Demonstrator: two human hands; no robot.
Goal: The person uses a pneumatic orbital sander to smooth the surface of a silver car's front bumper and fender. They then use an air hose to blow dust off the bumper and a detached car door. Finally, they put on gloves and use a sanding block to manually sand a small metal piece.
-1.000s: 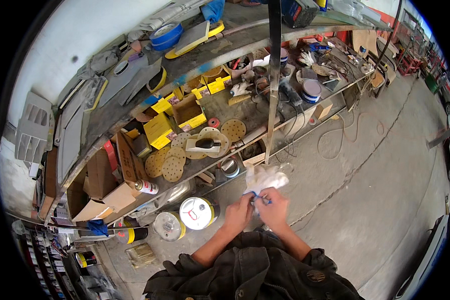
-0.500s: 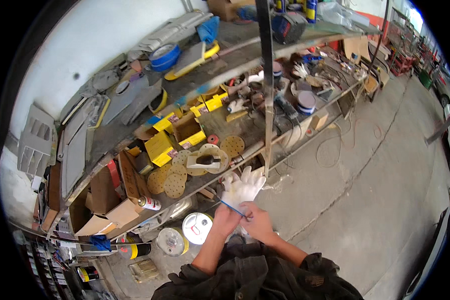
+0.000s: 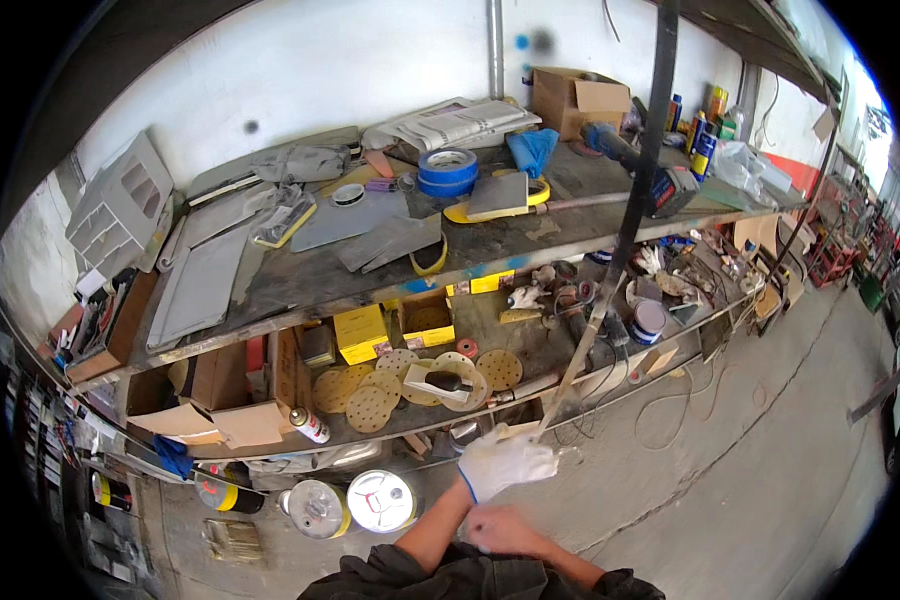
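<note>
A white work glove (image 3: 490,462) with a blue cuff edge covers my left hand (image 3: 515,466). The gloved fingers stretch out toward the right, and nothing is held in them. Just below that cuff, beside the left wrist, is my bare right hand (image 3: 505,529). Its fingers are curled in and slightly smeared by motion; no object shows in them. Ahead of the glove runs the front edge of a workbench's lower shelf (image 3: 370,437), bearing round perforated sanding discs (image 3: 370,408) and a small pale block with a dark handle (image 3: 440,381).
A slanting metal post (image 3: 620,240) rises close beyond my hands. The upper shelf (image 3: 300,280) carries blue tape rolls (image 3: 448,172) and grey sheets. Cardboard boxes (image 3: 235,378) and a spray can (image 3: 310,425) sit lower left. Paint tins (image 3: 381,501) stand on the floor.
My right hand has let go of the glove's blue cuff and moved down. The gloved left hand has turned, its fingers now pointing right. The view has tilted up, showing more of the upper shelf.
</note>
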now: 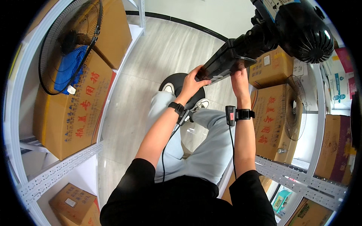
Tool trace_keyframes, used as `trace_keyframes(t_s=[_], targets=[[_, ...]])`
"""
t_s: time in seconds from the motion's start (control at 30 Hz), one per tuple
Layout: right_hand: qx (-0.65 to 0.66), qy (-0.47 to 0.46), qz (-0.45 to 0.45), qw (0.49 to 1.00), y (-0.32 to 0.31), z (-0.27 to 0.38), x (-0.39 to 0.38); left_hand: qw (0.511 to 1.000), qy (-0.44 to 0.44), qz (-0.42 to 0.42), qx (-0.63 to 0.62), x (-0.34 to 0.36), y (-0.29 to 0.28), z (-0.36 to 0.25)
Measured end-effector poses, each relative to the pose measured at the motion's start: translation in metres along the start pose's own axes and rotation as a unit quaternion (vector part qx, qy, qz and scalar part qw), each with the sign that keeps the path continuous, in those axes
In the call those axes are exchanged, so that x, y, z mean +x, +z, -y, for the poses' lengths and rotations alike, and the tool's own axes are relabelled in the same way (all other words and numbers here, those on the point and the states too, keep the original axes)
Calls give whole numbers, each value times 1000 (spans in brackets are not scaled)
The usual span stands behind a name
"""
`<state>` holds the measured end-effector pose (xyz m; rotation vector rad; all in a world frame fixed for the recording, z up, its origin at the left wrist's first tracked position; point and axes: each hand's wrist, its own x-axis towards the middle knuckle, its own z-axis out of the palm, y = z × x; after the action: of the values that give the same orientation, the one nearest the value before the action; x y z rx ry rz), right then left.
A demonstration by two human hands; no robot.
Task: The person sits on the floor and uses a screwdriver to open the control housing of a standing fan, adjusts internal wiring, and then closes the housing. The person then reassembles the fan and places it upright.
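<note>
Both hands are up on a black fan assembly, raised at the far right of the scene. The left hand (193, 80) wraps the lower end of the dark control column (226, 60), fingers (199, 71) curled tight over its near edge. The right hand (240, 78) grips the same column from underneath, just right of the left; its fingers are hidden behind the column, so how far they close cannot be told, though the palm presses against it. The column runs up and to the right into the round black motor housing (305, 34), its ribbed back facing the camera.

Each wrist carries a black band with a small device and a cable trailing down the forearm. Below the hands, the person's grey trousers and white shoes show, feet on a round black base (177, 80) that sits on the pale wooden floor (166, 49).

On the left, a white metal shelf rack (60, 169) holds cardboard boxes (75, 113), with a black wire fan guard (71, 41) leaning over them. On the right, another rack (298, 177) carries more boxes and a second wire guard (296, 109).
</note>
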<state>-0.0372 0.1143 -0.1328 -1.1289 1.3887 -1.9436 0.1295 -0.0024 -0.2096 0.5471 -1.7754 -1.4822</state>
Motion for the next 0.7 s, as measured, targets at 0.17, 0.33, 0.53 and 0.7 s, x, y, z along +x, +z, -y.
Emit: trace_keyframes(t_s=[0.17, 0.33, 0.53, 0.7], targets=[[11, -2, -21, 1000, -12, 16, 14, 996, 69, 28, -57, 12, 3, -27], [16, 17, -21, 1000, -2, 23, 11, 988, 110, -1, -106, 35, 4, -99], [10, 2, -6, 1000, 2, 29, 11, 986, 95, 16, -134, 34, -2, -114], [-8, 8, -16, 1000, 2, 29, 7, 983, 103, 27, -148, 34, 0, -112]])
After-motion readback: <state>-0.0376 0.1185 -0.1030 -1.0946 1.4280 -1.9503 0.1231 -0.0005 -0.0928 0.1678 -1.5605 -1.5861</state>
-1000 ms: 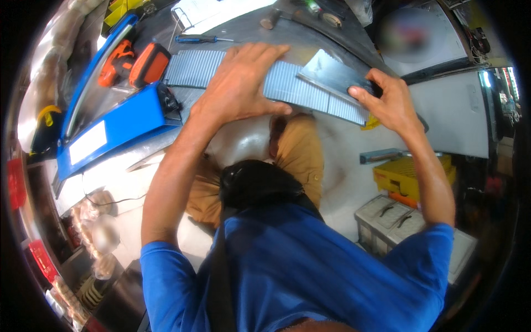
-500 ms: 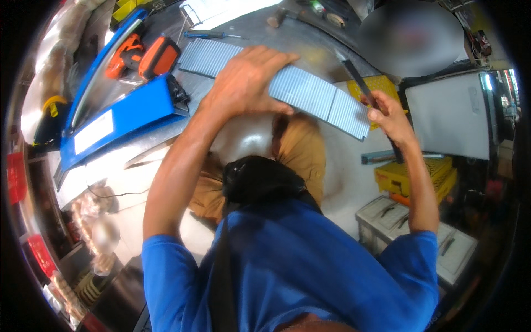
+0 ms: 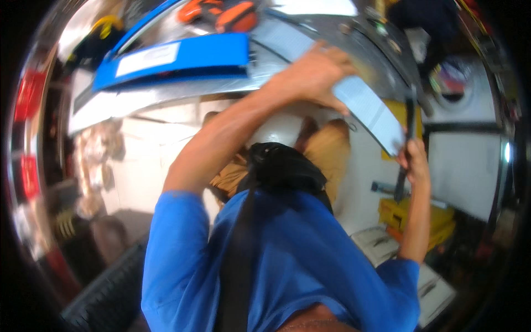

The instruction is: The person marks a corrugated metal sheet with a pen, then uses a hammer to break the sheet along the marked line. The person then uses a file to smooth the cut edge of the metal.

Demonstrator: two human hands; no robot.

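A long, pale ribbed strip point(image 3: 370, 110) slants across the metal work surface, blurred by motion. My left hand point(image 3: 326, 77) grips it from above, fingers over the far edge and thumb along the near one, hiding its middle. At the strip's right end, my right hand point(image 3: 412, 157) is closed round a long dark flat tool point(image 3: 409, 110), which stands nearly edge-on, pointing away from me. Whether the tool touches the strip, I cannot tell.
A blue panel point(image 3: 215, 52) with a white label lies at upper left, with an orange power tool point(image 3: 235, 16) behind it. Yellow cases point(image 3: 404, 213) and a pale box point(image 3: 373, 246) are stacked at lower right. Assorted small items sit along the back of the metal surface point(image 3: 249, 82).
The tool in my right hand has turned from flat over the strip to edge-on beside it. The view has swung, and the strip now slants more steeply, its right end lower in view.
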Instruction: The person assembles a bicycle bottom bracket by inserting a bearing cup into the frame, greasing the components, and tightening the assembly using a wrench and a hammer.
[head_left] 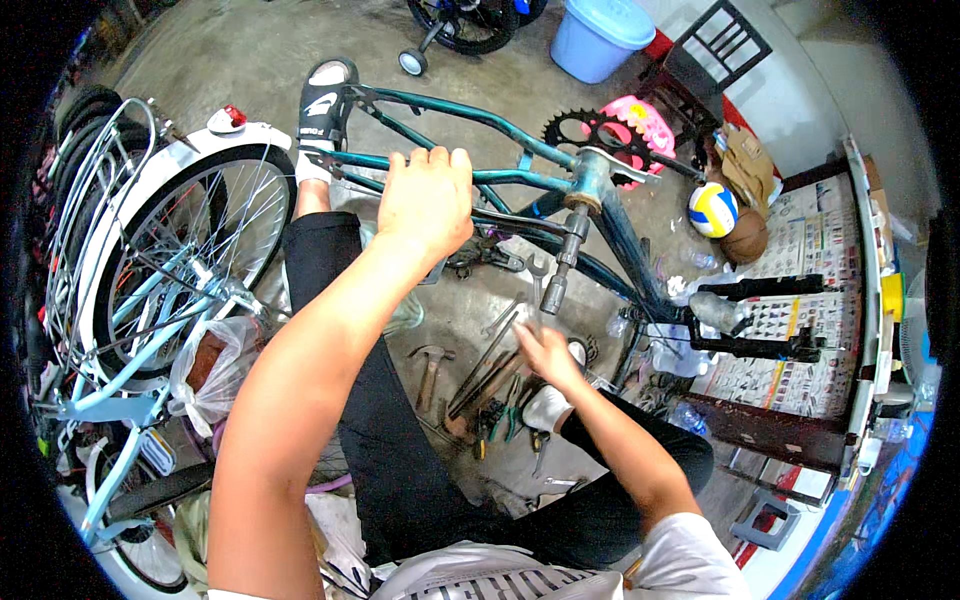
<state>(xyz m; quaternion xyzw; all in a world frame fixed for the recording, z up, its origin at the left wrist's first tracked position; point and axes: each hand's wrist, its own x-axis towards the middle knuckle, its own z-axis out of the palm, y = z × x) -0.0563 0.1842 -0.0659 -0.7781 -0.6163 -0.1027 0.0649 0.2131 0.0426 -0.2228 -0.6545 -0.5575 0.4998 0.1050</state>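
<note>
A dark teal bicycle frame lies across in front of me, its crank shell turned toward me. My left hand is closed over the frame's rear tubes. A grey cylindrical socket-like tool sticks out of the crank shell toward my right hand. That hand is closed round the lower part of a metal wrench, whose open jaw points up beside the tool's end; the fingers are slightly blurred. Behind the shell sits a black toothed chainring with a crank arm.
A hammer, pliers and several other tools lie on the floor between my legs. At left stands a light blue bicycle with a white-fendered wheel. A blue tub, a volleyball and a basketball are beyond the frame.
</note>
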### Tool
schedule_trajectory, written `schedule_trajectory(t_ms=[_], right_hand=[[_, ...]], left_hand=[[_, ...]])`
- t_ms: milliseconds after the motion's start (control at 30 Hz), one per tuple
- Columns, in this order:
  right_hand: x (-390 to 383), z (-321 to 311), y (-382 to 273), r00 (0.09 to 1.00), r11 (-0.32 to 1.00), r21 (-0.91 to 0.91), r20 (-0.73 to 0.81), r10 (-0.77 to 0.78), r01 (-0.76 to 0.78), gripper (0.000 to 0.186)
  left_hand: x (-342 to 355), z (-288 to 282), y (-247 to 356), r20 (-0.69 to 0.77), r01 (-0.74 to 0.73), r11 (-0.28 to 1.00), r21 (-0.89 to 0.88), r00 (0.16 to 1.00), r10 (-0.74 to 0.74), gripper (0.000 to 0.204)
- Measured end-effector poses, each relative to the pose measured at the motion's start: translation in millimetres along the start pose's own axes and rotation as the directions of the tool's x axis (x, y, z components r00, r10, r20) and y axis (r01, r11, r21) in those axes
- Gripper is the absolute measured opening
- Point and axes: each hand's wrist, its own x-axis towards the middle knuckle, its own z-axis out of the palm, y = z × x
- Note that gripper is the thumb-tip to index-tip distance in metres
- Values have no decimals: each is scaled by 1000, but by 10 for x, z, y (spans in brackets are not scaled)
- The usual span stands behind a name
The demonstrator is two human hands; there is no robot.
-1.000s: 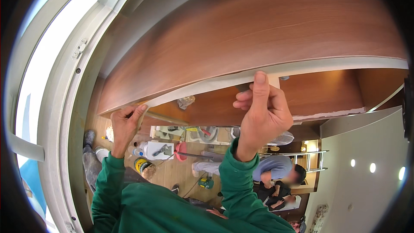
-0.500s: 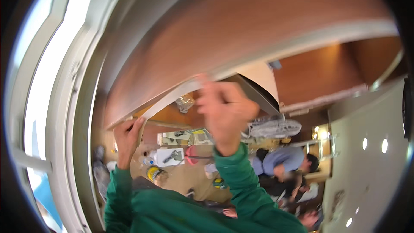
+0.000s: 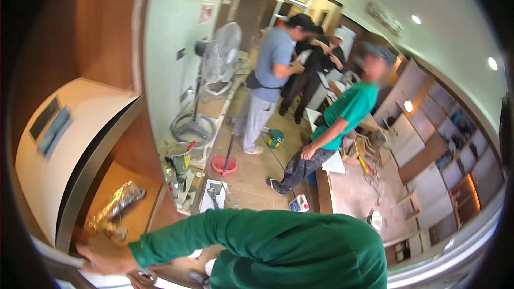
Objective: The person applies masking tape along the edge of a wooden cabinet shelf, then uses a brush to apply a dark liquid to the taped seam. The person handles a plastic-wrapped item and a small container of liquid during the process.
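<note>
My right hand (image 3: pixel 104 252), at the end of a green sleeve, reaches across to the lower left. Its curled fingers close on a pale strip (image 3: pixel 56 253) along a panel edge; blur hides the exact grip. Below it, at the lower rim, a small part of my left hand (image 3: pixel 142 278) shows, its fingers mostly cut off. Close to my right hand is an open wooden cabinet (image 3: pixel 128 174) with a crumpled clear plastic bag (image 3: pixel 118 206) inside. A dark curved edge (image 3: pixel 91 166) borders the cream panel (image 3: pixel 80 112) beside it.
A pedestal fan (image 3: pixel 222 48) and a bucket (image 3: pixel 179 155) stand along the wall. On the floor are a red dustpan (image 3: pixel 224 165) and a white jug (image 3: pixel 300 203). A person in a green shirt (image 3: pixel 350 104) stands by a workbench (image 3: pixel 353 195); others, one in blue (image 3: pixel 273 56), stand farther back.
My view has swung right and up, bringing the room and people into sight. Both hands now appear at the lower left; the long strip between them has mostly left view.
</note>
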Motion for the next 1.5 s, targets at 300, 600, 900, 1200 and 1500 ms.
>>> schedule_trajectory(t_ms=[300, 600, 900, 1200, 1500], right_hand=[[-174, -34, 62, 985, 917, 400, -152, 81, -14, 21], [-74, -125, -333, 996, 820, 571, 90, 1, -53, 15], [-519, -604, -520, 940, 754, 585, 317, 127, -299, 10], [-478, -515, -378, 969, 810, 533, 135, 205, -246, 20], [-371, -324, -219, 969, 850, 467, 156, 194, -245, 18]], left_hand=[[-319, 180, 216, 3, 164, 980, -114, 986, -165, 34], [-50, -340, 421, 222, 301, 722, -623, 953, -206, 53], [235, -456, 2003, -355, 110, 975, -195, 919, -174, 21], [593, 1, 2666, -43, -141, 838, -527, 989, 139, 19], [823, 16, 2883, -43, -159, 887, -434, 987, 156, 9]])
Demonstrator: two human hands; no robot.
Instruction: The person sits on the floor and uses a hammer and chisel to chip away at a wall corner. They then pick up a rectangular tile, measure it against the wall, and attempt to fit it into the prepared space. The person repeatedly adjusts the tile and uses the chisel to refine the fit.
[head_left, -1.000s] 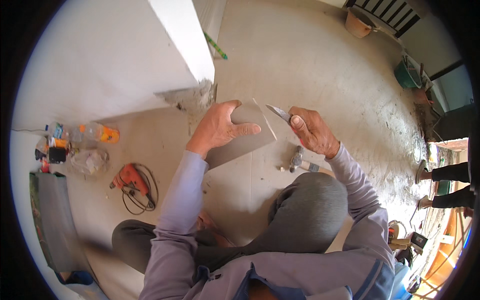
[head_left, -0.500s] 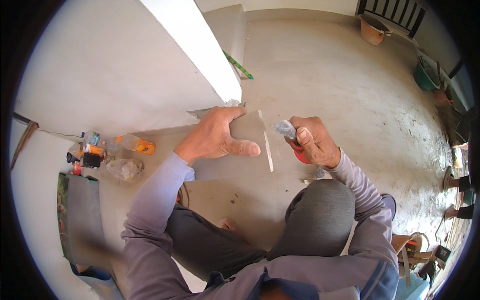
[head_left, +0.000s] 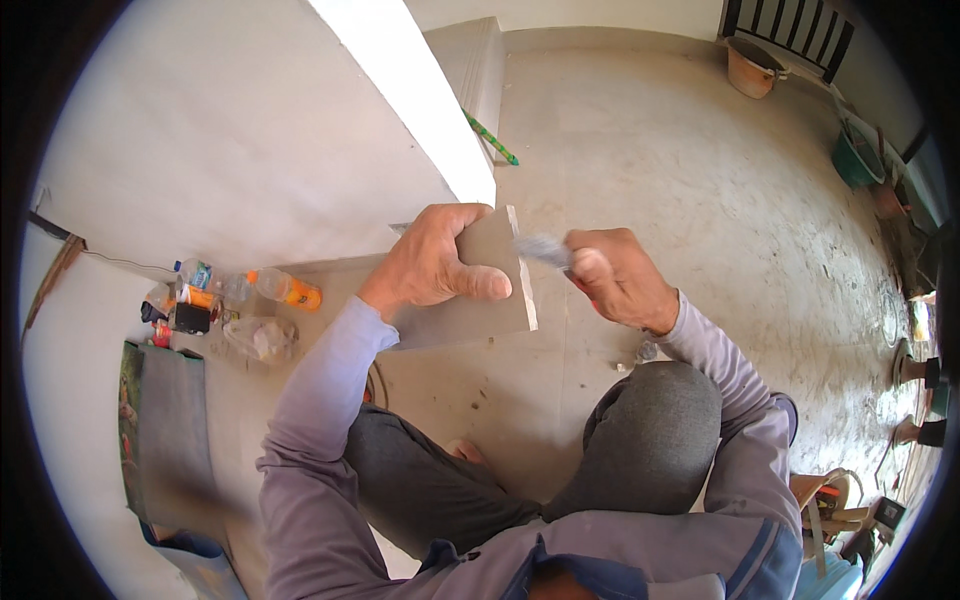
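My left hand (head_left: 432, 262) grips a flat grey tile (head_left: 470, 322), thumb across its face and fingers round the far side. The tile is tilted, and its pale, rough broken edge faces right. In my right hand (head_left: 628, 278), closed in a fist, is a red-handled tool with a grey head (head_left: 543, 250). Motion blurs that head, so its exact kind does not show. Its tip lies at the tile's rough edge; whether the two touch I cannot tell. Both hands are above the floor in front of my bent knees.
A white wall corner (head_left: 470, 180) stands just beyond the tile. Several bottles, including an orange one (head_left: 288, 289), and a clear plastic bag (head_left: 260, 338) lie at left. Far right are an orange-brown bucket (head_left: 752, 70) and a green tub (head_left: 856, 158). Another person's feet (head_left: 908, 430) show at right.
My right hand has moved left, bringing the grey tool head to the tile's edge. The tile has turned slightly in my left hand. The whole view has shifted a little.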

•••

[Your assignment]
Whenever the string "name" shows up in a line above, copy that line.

[Answer section]
The usual span stands behind a name
- The usual span stands behind a name

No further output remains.